Seperti Taliban di Afghanistan, TTP juga merupakan kelompok Deobandist yang ingin menegakkan Syariah di Pakistan. Mereka sangat aktif di Waziristan Selatan di Pakistan.
TTP dibentuk pada tahun 2007 dengan tujuan untuk menegakkan interpretasi hukum agamanya sendiri yang ketat. Meskipun secara ideologis dekat dengan Taliban Afghanistan, kelompok itu sebagian besar memfokuskan aktivitas militan yang menargetkan negara Pakistan.Â
TTP melancarkan berbagai serangan teror terhadap sasaran militer, polisi dan sipil di banyak kota di Pakistan. Yang paling terkenal adalah pada tahun 2014, ketika menewaskan lebih dari 150 orang, kebanyakan dari mereka adalah anak-anak di Sekolah Umum Angkatan Darat (APS) di Peshawar.Â
Mereka juga membunuh mantan Perdana Menteri Benazir Bhutto (pada tahun 2007) dan menembak pemenang Hadiah Nobel Perdamaian Malala Yousafzai (pada tahun 2012).
Pemerintah Pakistan mendapat kecaman karena mengadakan pembicaraan dengan kelompok teror atas dasar kesetaraan. Pada hari Rabu, Mahkamah Agung Pakistan memanggil Imran atas kasus pembantaian APS.
"Kami mengutuk kesepakatan damai ini dengan sangat keras," ujar Ajoon Khan, putranya Asfand, seorang siswa kelas 10, tewas dalam serangan APS, kepada Dunia TRT.
"Ini akan kami gugat di pengadilan. Bukan hak prerogatif Anda untuk bernegosiasi dengan para pembunuh. Kami adalah orang-orang yang kehilangan orang yang kami cintai".
Ajoon dan orang tua lainnya, korban dari TTP yang mendekati Mahkamah Agung, memintanya untuk meminta pertanggungjawaban pejabat pemerintah dan militer atas kesalahan keamanan, yang mengakibatkan serangan sekolah APS.
Menurut Dunia TRT, orang-orang mulai memanggil Imran Khan sebagai "Taliban Khan" karena ialah yang memulai negosiasi dengan kelompok teror terkenal. Ia juga merupakan penggemar berat Taliban di Afghanistan dan ideologinya. Ia memuji seperti apa pun ketika Taliban memasuki Kabul pada tanggal 15 Agustus.
Media Pakistan juga tidak senang dengan tindakan Imran dalam menangani TTP, yang sampai sekarang tidak menunjukkan penyesalan atas pembantaian APS.

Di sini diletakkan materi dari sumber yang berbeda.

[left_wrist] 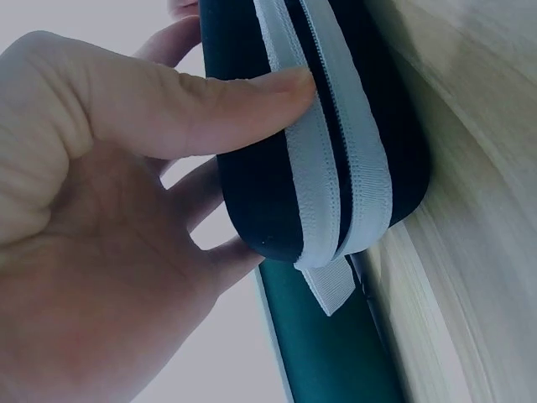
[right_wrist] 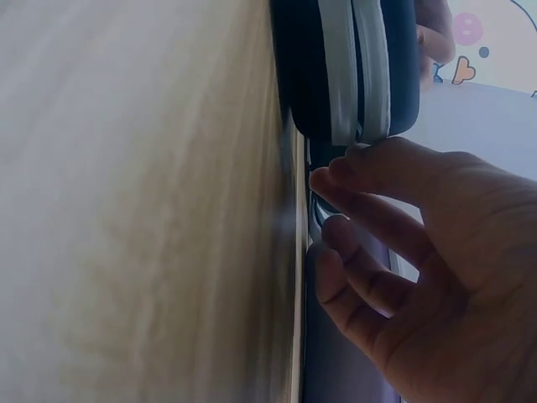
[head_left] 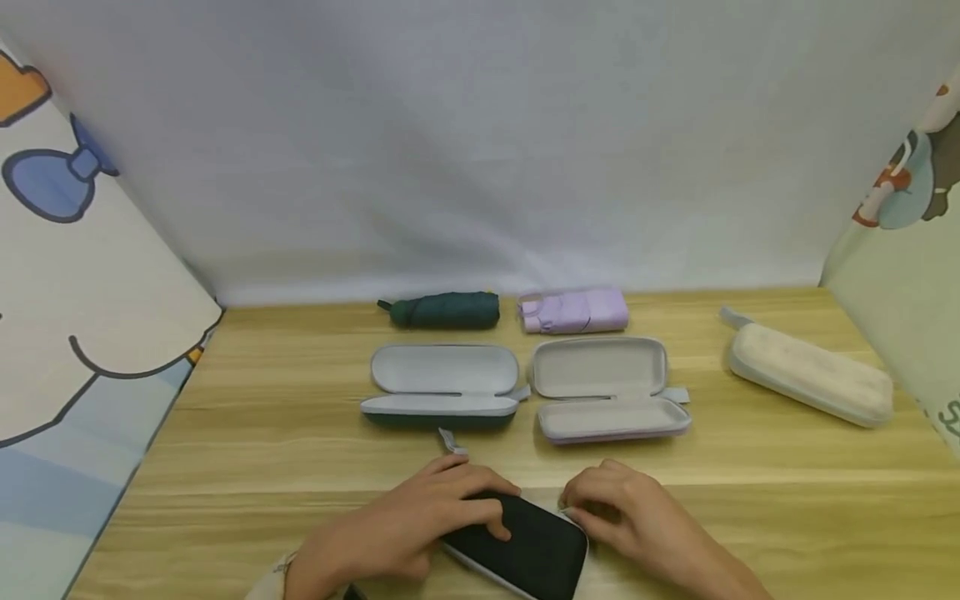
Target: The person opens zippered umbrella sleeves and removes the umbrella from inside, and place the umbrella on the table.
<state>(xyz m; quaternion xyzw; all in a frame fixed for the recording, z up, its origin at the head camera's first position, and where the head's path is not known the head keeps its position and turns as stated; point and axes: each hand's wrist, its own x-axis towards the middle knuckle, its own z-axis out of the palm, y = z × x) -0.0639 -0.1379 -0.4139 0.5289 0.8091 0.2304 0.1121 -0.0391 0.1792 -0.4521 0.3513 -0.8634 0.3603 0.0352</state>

"Ada sesuatu yang membingungkan tentang pemerintah yang terburu-buru untuk mencapai kemungkinan kesepakatan damai dengan TTP ketika hanya sedikit yang menunjukkan bahwa kelompok teroris siap dan bersedia melepaskan cara-cara kekerasannya. Tragedi seperti pembantaian APS mungkin beberapa tahun di belakang kita, begitu juga tindakan kekerasan mengerikan lainnya yang serupa, tetapi ini tidak berarti bahwa kita memaafkan dan melupakan mereka yang menghabiskan darah ribuan orang Pakistan di tangan mereka," kata surat kabar Dawn dalam sebuah editorial pada tanggal 12 November.